A shop selling second-hand goods or inexpensive antiques.
‘it was a portrait he had found in a junk shop’
‘What's more useful, a shop full of antiques or a junk shop?’
‘They rounded a corner and the junk shop came into view.’
‘There was always a junk shop or two, usually a second-hand bookshop, often a second-hand jeweller's.’
‘Here is a picture of my junk shop find - a second-hand chesterfield-type leather two seater sofa with a brass base - bought for a measly £30 + £5 delivery.’
‘Ray had two and sold one he found in a junk shop for £12,000.’

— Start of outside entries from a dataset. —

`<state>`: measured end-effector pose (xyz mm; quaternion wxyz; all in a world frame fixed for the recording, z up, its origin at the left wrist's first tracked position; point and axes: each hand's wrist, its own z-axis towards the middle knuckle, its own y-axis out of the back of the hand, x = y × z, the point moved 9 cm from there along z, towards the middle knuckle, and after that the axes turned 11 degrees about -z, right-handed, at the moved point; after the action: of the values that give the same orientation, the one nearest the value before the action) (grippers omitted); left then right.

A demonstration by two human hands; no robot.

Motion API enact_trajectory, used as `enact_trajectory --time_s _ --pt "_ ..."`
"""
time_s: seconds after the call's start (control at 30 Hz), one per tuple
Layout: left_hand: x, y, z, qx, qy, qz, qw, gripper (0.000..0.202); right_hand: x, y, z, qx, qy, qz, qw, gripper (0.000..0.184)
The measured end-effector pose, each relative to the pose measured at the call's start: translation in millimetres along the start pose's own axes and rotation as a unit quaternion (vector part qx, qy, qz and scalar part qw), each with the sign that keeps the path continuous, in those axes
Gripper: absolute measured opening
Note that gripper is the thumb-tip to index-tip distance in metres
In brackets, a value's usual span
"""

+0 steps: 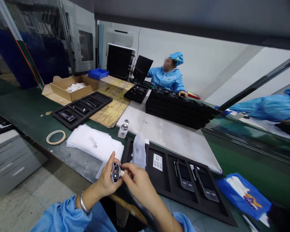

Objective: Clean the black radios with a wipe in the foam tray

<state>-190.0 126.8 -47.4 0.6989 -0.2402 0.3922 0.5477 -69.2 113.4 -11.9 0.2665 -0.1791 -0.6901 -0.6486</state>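
My left hand (106, 178) is closed around a small dark handheld device (115, 172), turned end-on so that an orange dot and a white dot show. Pale wrapping edges the device. My right hand (137, 180) pinches at the device's right side, where a small white bit (121, 173) shows at the fingertips; I cannot tell whether it is held or worn. Just beyond, a translucent white bag (139, 151) lies over the left end of a black foam tray (168, 185). That tray also holds a label sheet (158, 162) and two handheld devices (185, 175).
White bags (94, 141) are piled left of the tray, near a tape roll (56, 137) and a pump bottle (123, 129). Farther back are another device tray (82, 109), a carton (73, 88) and stacked black trays (178, 108). A blue bin (244, 196) stands right. Two co-workers sit across.
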Motion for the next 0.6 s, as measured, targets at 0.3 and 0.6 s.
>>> enact_trajectory --time_s 0.3,0.6 --pt "-3 -0.4 -7 -0.011 -0.028 0.039 0.999 0.089 18 6 -7 -0.041 0.039 -0.081 0.995 0.014" --pt "-5 14.5 -10 -0.008 0.030 0.047 0.998 0.104 60 58 -24 -0.198 0.195 0.023 0.960 0.018"
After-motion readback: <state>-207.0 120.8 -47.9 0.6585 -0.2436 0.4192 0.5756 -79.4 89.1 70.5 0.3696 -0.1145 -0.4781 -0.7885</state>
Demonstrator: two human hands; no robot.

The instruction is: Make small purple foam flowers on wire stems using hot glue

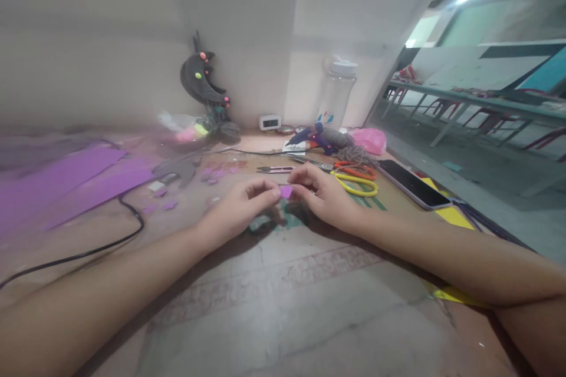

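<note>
My left hand [241,205] and my right hand [322,192] meet at the middle of the table. Both pinch a small purple foam piece [286,191] between their fingertips, just above the tabletop. Both forearms rest on the table. A dark greenish object [262,224] lies under my left hand. Small purple foam cut-outs [164,199] lie scattered to the left.
Purple foam sheets [66,182] and a black cable [128,218] lie at the left. Behind the hands are snips [274,169], orange and yellow scissors [356,179], a blue glue gun [312,136], twine, a phone [413,184], a water bottle [336,94], a small clock [269,122] and a black crescent figure [201,79].
</note>
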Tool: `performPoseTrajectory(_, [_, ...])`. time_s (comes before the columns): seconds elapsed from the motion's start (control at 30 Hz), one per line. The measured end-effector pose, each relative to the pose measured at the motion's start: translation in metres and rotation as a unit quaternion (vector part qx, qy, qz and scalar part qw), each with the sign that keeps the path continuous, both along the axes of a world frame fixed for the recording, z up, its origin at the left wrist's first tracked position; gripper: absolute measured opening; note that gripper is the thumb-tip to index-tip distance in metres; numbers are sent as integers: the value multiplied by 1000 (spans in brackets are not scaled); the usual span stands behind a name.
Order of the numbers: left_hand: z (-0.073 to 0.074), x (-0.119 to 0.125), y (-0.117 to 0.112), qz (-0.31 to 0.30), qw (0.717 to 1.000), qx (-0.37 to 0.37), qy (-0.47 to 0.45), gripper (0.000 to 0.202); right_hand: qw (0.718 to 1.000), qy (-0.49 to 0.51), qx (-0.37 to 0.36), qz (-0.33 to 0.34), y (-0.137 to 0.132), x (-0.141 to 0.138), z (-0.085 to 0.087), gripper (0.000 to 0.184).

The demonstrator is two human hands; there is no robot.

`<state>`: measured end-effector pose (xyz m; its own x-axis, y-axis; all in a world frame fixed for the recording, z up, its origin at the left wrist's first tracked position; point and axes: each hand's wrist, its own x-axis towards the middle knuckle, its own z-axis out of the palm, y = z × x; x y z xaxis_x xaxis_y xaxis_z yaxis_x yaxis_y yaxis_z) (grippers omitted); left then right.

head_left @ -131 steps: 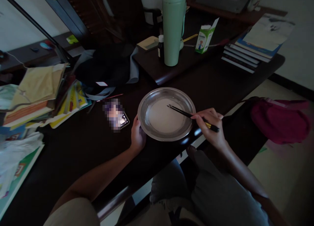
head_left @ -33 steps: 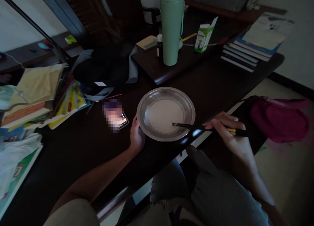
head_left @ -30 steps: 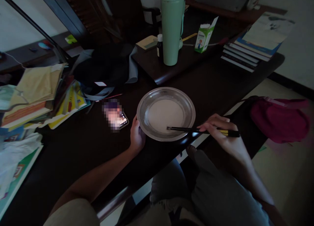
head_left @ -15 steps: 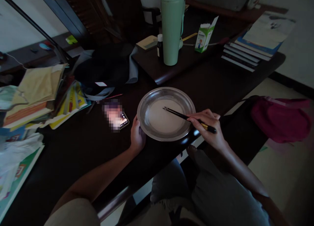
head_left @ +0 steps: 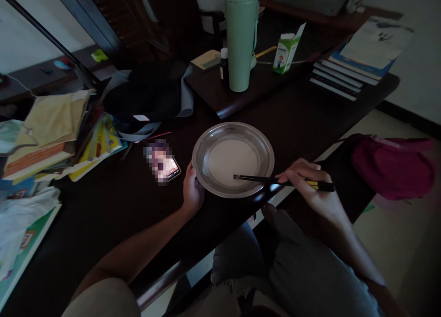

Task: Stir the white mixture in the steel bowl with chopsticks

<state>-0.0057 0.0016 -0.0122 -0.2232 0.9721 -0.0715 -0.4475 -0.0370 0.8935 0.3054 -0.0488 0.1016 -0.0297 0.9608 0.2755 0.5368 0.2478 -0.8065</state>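
Note:
A round metal bowl (head_left: 268,157) stands near the front edge of the dark table, with a whitish liquid (head_left: 233,158) in its bottom. My left hand (head_left: 193,188) grips the bowl's left rim, thumb on the near side; its other fingers are mostly hidden behind and under the rim. To the right, my right hand (head_left: 310,183) is closed around a pair of black chopsticks (head_left: 259,178) with gold bands near the top. Their tips reach over the bowl's near rim to the front part of the liquid.
Left of the bowl lies a lit phone (head_left: 172,169). Behind stand a tall green tumbler (head_left: 240,41), a dark little bottle (head_left: 224,66) and a green-white carton (head_left: 285,53). Stacked books (head_left: 361,64) sit at the back right, papers (head_left: 51,124) at the left. A magenta bag (head_left: 392,165) is at the right.
My right hand has moved right and slightly down, bringing the chopstick tips from the liquid's middle toward the near rim. The chopsticks lie flatter. My left hand and the bowl have stayed in place.

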Motion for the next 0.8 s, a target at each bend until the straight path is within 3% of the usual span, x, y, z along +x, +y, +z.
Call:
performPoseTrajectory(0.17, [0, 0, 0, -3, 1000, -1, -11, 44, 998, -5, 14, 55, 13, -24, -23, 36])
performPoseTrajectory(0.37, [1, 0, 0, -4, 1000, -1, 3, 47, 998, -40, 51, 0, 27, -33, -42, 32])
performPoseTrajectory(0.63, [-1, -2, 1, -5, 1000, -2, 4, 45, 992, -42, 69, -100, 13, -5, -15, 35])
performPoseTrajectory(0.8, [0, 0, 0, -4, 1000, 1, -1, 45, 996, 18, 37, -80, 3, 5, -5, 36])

‘A number of years ago when my business was new and money was tight, I was out shopping for Christmas tree decorations to make an artificial tree that I had found in a junk shop look celebratory.’
‘Bound together by pink string, they were purchased in a junk shop in the 1950s and are now expected to bring roughly $17,000 at auction.’

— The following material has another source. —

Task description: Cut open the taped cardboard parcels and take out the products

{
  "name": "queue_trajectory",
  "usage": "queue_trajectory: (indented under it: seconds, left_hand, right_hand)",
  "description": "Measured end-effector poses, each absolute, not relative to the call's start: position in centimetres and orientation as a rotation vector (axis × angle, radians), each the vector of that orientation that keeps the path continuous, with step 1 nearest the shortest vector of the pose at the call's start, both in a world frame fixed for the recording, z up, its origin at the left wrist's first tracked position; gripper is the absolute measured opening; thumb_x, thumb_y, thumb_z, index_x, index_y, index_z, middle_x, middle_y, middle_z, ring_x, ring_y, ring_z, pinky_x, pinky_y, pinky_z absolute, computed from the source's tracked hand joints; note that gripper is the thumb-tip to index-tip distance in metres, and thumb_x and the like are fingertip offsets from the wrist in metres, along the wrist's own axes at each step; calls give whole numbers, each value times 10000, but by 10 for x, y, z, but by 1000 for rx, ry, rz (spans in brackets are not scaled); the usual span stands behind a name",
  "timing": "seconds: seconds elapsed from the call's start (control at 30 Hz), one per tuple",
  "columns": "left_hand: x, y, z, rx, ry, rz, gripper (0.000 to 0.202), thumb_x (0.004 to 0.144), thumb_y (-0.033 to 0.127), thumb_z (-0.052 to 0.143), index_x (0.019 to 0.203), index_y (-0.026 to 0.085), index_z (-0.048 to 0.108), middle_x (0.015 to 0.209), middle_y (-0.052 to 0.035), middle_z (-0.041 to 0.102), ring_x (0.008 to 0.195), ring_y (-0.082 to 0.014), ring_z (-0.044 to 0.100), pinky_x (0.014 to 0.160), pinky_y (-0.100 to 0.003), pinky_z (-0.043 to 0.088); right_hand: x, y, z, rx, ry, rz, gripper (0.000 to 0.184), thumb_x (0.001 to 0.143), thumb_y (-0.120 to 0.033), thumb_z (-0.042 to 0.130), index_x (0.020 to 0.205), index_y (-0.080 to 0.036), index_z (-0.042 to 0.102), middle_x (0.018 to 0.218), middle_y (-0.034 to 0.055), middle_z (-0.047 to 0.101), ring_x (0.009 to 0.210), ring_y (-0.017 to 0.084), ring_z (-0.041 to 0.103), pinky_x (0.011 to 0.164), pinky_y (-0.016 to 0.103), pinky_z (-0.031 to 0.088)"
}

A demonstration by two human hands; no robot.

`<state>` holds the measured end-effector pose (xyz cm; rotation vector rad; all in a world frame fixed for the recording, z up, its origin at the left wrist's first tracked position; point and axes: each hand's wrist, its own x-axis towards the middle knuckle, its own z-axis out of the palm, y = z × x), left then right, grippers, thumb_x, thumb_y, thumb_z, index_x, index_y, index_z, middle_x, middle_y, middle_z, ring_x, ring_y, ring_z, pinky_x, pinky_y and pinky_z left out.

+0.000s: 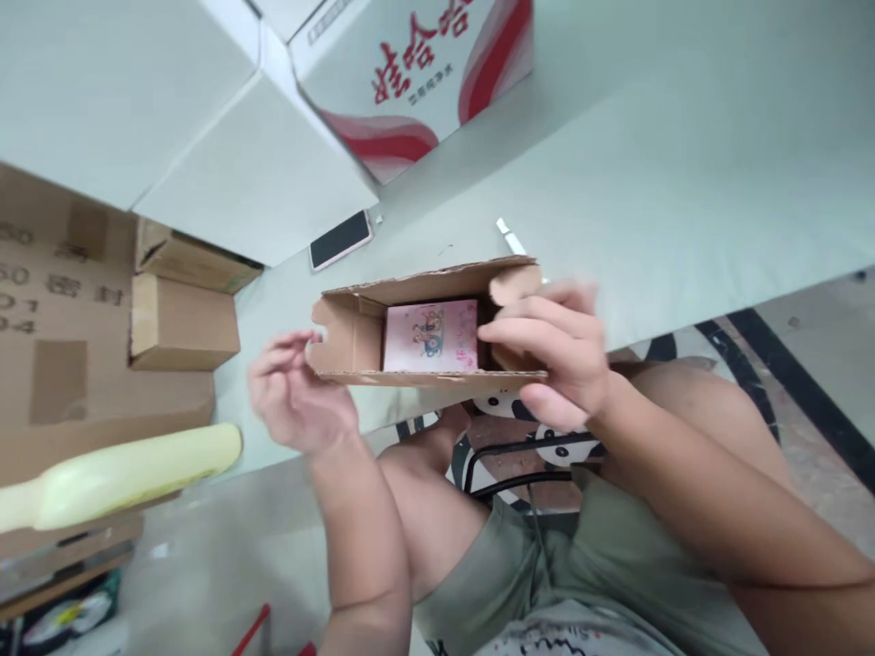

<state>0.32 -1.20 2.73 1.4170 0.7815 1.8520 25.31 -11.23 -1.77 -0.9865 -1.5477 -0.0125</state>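
Observation:
An open, narrow brown cardboard box (348,342) is in front of me at the table's near edge. Inside it lies a pink card box or booklet (410,337) with a small printed picture of figures; I cannot tell which. My left hand (293,387) is at the box's left end, its curled fingertips against the notched end flap. My right hand (561,342) grips the right end, fingers over the opening and reaching inside, thumb outside the near wall. A cardboard flap (514,284) sticks up beside the right fingers. Both hands are slightly blurred.
A phone (340,240) and a small white strip (509,237) lie behind the box on the pale table (649,228). White cartons (424,100) stand at the back. Small brown boxes (188,323) and a pale yellow bottle-shaped object (137,469) are at left.

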Motion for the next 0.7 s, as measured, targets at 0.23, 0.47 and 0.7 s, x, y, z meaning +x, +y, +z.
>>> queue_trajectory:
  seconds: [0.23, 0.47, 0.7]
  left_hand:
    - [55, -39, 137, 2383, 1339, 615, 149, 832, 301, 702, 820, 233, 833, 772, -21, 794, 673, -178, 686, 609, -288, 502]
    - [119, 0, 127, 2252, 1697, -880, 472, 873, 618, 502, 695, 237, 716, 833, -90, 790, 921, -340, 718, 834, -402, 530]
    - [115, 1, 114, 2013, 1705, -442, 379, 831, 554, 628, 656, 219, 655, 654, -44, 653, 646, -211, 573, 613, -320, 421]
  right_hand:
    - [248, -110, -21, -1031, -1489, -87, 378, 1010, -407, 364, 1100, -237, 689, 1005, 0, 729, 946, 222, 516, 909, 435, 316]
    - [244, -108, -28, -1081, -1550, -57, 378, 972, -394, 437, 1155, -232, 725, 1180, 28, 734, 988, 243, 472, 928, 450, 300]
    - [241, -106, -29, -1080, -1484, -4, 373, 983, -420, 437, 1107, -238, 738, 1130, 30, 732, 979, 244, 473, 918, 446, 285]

‘‘It looks like a junk shop in there,’ says one Treasury mole.’
‘I found the enclosed photographs in a group of about 60 that I purchased in a junk shop in New Smyrna, Florida.’
‘It was nothing fancy, just a cheapy little short-scale bass that I bought in a junk shop, but it played so nicely and just felt comfortable and friendly.’
‘There was a dressing table I bought at a junk shop.’
‘It cost me sixpence to buy from a tray outside a junk shop in Longfellow Road, Worcester Park, in 1957.’
‘In the case of the bus journey it was for a piece of stuff hanging in a junk shop.’